В нескольких шагах от них добивали еще одного человека — от его одежды остались тоже одни бурые лохмотья. Он молчал и лишь уклонялся от ударов. А его долбили ногами, кирпичами, пытались душить.
— Пусти! — хрипло забасил кто-то. — Я его сейчас «пером»!
Под валенками хрустнул битый кирпич.
Даже в смутном лунном проблеске была заметна черная истоптанность снега. Черно зияли провалы окон ветряка. Где-то тлели тряпки. Гарь пощипывала глаза.
— «Батя», он смыться хотел!
Капитан отстранил солдат и присел на корточки.
— Зачем хотел смыться? — спросил кто-то с явным среднеазиатским акцентом.
Глеб подошел вплотную. Капитан расстегнул полушубок зарезанного, отпахнул полы на стороны, вывернул все карманы и принялся засовывать бумаги к себе в сумку. Половинку газеты он бросил под ноги — ее пропитала кровь. Капитан потер руки снегом.
— Видать, их, гад? — сказал кто-то с вопросом.
— А как же! Иначе чего ему драпать под конец войны, — сказал капитан. — Факт, боялся. А как дознаются? Факт, рыльце в пуху. — Капитан поднял шапку зарезанного и закрыл ему лицо.
По светлым полушубкам среди трупов, по стонущим, шевелящимся людям Глеб опознавал своих. Их было слишком много, неподвижных светлых полушубков на взрыхленной, заваленной невесть чем земле.
Капитан рванул из-под телогрейки, с пояса, ракетницу. С каким-то масляным потрескиванием в синеве над головами прокатились огненные комья: красный, белый, красный.
Стих ветер. И Глеб неожиданно услыхал монотонный скрип мельничных крыльев.
— Как не снесли? — хрипло заговорил капитан, тоже привлеченный скрежетом. — И ветра уже нет особенного, а крутится. — Он вышиб из «парабеллума» пустую обойму и вдвинул полную. Буркнул:
— Заедает, стерва.
Скрип ветряка показался Глебу зловещим. Крыльями, стало быть, лицевой стороной, ветряк глядел в море. Осколки, пули, сковырнули штукатурку, обнажив кирпич. В трех-четырех метрах эта лицевая сторона вообще оказалась проломленной.
Потом, обходя с капитаном ветряк, он услышал, как шумят сосны и близко плещется море.

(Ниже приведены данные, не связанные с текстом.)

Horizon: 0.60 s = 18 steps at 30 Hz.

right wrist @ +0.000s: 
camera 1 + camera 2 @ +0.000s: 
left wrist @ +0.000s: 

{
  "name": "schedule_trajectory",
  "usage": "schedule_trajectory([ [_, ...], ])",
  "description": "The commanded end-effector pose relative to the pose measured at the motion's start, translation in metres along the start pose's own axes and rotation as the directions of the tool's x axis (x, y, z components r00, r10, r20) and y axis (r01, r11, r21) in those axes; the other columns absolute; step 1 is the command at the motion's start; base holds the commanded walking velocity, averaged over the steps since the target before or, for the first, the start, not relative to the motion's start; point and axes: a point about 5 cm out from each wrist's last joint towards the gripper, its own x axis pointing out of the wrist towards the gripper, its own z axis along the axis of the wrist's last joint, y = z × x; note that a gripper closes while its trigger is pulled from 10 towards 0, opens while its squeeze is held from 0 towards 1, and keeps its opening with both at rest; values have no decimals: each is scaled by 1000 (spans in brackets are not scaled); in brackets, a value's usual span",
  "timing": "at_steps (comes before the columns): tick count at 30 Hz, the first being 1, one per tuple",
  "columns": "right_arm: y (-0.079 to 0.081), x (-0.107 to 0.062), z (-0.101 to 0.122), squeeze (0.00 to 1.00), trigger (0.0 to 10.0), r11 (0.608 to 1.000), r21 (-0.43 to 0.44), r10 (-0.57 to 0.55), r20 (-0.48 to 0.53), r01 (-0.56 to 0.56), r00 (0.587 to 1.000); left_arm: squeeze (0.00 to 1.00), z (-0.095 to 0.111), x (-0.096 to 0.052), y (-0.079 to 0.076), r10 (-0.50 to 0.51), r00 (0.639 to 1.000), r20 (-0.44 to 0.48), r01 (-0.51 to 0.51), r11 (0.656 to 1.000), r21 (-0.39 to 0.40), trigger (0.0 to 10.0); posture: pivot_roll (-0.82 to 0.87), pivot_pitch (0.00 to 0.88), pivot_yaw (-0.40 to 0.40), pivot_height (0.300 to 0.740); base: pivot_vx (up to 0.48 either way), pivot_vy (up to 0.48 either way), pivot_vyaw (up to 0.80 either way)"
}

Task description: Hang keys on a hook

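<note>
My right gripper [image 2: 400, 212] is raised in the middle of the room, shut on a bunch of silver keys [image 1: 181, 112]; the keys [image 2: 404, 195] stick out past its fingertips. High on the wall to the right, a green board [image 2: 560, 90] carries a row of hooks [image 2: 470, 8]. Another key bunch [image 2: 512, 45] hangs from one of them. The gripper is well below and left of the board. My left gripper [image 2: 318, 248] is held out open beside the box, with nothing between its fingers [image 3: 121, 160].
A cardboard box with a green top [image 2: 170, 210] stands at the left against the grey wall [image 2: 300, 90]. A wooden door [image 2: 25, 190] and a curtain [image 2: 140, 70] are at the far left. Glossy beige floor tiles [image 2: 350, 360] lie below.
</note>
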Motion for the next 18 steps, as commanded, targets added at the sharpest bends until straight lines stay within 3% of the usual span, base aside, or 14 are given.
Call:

Капитан подал три сильных отрывистых свистка.
«Сбор», — догадался Глеб.
К ветряку медленно, боком тянул перешибленную ногу солдат.
Капитан грубо дернул за плечо другого солдата, едва не повалив, — тот обшаривал карманы убитого немца.
— Помоги! — приказал капитан и выругался.
Погодя сказал Глебу:
— Все трупы обчистят. Ни часов, ни колечика не оставят. Тьфу!.. Вот что: найди фельдшера — и ко мне!